With additional information about the change in their number of loads, customers would realize that they should not blame their utility for the higher electricity bill for the washing machine. Some homeowners would choose to make the environmental choice to only run full loads. They would see their bills for the electricity used by their washing machine decrease. The trust in their utility and its marketplace would increase.
The rest of the customers that enjoy the convenience associated with smaller loads would have the information to understand that they have a choice. They can run full loads, or they can run small loads. In either case, the per load cost is lower.
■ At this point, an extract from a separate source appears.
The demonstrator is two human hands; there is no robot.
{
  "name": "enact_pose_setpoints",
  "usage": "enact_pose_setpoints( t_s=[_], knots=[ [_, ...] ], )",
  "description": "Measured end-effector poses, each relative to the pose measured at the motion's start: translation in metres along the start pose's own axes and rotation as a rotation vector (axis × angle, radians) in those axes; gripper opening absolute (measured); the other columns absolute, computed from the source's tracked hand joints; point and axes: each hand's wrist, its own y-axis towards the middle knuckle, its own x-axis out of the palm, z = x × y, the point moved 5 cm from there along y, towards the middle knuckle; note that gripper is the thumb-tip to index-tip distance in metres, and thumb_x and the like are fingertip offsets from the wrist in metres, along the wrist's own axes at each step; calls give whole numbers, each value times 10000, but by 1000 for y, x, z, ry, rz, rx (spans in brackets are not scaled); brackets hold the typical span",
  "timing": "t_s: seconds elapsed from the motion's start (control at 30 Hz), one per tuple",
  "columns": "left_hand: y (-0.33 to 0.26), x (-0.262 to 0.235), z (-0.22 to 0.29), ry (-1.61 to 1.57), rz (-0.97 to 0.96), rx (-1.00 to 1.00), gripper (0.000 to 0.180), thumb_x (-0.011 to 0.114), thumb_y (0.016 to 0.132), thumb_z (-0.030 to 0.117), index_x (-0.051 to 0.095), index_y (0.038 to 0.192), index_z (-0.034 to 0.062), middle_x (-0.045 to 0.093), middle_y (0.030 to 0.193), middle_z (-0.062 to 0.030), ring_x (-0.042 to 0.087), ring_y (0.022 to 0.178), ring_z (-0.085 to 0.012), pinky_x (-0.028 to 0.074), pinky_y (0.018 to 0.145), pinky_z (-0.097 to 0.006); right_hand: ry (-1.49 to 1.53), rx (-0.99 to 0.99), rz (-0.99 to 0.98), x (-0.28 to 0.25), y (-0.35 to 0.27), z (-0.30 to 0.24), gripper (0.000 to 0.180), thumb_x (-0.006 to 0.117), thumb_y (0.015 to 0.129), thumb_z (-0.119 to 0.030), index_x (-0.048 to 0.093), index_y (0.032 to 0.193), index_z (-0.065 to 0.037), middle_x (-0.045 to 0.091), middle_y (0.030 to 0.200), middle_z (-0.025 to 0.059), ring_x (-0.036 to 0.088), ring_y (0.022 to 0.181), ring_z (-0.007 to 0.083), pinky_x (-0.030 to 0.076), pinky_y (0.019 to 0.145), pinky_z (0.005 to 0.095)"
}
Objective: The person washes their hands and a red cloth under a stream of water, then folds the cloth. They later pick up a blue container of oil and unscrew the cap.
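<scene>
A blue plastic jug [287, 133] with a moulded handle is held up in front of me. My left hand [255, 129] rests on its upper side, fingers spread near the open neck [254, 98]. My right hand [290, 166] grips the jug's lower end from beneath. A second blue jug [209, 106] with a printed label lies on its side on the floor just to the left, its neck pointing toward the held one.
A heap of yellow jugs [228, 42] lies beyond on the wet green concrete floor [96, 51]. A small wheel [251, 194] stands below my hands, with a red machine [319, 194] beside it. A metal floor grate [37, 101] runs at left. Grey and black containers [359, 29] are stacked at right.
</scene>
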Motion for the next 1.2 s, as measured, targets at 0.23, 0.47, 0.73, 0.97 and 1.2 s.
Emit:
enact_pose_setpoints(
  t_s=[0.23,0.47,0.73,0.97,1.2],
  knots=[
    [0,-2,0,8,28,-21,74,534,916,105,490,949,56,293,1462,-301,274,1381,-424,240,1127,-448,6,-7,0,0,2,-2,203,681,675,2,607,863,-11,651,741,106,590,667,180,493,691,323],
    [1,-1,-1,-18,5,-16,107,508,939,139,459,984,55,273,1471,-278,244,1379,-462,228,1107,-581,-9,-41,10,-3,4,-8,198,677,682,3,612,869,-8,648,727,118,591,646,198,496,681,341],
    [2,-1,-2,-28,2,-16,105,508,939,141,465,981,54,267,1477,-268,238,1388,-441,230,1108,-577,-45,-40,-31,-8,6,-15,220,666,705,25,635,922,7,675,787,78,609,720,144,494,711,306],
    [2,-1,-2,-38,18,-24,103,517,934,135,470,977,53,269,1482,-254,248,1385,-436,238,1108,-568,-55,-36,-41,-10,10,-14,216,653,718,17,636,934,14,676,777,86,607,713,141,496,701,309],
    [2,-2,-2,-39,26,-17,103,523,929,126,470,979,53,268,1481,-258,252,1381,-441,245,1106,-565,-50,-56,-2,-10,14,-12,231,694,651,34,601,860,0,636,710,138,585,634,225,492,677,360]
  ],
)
Their trust in their utility and its marketplace would also increase.
Greater trust encourages additional purchases
Utilities are implementing disaggregation solutions for their customers. Often, doing so supports their efforts to better target new services and offer products that will help customers reduce their electricity usage. For example, disaggregation can identify when a homeowner acquires an EV. Many utilities offer programs that both lower the cost of electric vehicle charging to the homeowner and allow the utility to serve this demand with lower cost power.
If homeowners trust their utility, they are more likely to take advantage of this offering. Homeowners might pass on this program if they feel distrust and animosity with the utility and its marketplace. Adding information that shows their usage patterns before and after for new products adds credibility to energy efficiency efforts, particularly if it is a solution recommended by the utility. It can also reduce the chances of missed energy efficiency savings described by the Khazzoom-Brookes postulate.